GABELLI, Aristide
Pedagogista italiano, nato a Belluno il 22 marzo 1830, morto a Padova il 7 ottobre 1891. Fu della guardia nazionale durante l'assedio di Venezia del 1849. Seguì a Padova gli studî di legge e compì un anno di perfezionamento a Vienna. Poi, per non prestare servizio nell'esercito austriaco, fuggì a Firenze, a Torino, infine a Milano, dove cominciò a scrivere nel Monitore dei Tribunali. Nel 1861 fu nominato direttore di una scuola tecnica di Milano, nel 1865 direttore del Convitto nazionale Longone della stessa città. Nel 1869 era chiamato al Ministero dell'istruzione come provveditore centrale, e presso il ministero rimase di fatto fino al 1874. Fu provveditore agli studî di Roma dal 1874 al 1881, poi eletto deputato di Venezia nel 1886 e nel 1890. Fu relatore per il riordinamento della scuola elementare, della commissione ministeriale dalla quale fu anche incaricato di redigere le Istruzioni per i programmi del 1888.

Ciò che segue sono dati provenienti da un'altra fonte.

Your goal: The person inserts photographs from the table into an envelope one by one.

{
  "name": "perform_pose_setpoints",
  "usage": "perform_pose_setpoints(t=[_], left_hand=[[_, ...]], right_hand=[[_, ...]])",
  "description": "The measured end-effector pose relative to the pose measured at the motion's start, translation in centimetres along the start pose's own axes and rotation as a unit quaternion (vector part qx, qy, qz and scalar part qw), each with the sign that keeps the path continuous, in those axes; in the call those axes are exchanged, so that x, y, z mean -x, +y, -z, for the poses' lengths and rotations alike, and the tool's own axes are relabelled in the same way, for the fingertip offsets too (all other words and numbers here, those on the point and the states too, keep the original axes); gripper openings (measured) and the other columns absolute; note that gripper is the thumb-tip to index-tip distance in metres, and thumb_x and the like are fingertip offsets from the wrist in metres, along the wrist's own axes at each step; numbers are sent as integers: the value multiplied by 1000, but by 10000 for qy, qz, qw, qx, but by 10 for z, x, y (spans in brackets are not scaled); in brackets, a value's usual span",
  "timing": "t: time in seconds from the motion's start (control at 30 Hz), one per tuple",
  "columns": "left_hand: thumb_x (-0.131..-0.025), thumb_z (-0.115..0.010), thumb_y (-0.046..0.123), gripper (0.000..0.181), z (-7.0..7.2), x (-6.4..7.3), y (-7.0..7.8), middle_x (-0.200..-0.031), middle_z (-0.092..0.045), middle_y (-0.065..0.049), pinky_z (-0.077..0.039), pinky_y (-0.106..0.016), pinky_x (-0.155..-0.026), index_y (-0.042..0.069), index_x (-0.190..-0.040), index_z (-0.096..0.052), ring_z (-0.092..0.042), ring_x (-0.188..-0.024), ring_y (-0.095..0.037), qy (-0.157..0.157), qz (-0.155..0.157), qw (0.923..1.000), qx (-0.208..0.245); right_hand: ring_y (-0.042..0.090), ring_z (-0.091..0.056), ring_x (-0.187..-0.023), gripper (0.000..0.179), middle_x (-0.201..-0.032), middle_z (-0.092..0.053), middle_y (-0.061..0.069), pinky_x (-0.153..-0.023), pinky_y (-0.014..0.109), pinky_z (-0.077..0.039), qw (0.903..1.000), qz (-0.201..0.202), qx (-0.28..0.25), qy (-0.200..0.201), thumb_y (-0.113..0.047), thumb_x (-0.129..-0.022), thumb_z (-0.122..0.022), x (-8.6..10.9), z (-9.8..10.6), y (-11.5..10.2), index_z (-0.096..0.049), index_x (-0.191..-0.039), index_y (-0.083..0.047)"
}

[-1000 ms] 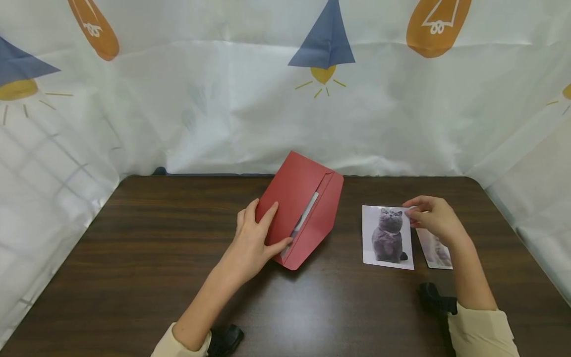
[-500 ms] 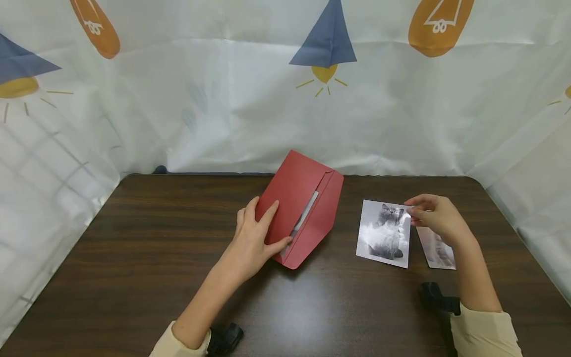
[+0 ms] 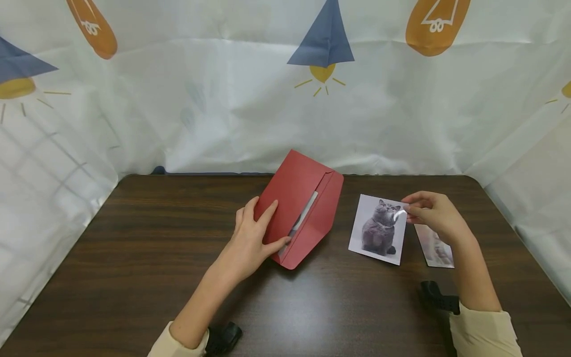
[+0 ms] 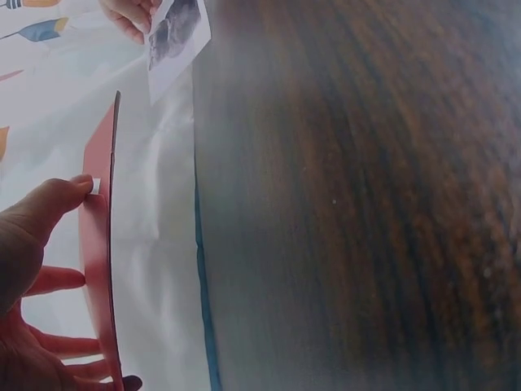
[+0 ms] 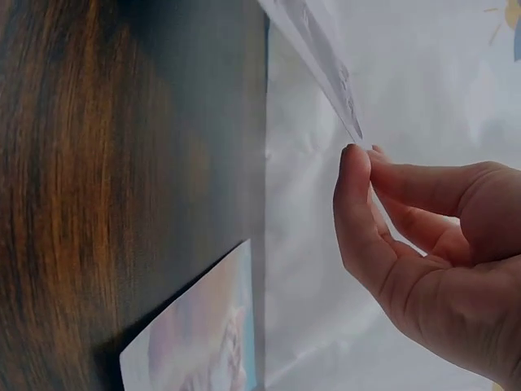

Il G. è fra i promotori del positivismo filosofico in Italia, soprattutto col volume L'uomo e le scienze morali (1ª ed., Milano 1869; 3ª ed., a cura di L. Credaro, Torino 1916); precursore anche, nei primi scritti, della scuola positiva del diritto, sebbene nell'uno e nell'altro campo proceda dall'impulso del Romagnosi e del Cattaneo. Ma il positivismo per lui è metodo, non sistema; e non è neppur da confondere col naturalismo e col darwinismo, che combatté negli ultimi tempi. Egli vagheggia una profonda riforma delle scienze morali, che esclude ogni a priori e conduce in metafisica all'agnosticismo. Riduce tutti gl'impulsi e gli affetti umani e tutti i moventi della condotta a un'unica radice, l'amore di sé. Ma questo non porta alla felicità che mediante la ragione, il cui uso è quello che conferisce all'uomo la libertà: l'utile ricercato mediante la ragione, quindi fatto comprensivo dell'utile altrui, costituisce la moralità. E appunto perché la ragione è progressiva, e varie sono le condizioni della ricerca dell'utile, la morale è relativa e variabile. Di qui la grande importanza data al metodo statistico, ch'egli applicò, in saggi cospicui, anche allo studio della vita scolastica. Ora, se l'utile razionalizzato e universalizzato è la moralità, ne consegue che l'educazione deve avere precipuamente il compito di sviluppare il pensiero, di formare le teste. Il problema italiano è in sostanza, per il G., problema educativo, e l'educazione deve mirare al fine di liberare il popolo italiano da tutti i pregiudizî e le schiavitù intellettuali, effetto dell'ignoranza, della divisione e della servitù politica, rese più gravi dalla mancanza di una riforma religiosa, che il G. crede essere stata benefica ai popoli germanici (L'istruzione in Ialia, Bologna 1891; 2ª ed. 1903). Si può dire che il G., dando forma italiana alla sostanza del pestalozzismo, illustrando e diffondendo il metodo intuitivo, ha contribuito come pochi al rinnovamento della scuola italiana dopo il Risorgimento.
Bibl.: A. Amati, A. G., Padova 1893; E. Masi, A. G., in Nuova Antologia, 16 ottobre 1891; G. Gentile, A. G., in Le origini della filosofia contemporanea, II: I positivisti, Messina 1921; G. Tauro, A.G. nella storia del pens. ital., in Riv. d'Italia, febbraio 1913; F. Bianchi, A.G. nella fil. positiva e nella ped. applicata, Milano 1920; F. Giuffrida, Il fallimento d. ped. scientifica, Città di Castello 1920, p. 29 segg.; G. Calò, Un maestro: A. G., in Dottrine e opere nella st. dell'educazione, Lanciano 1932.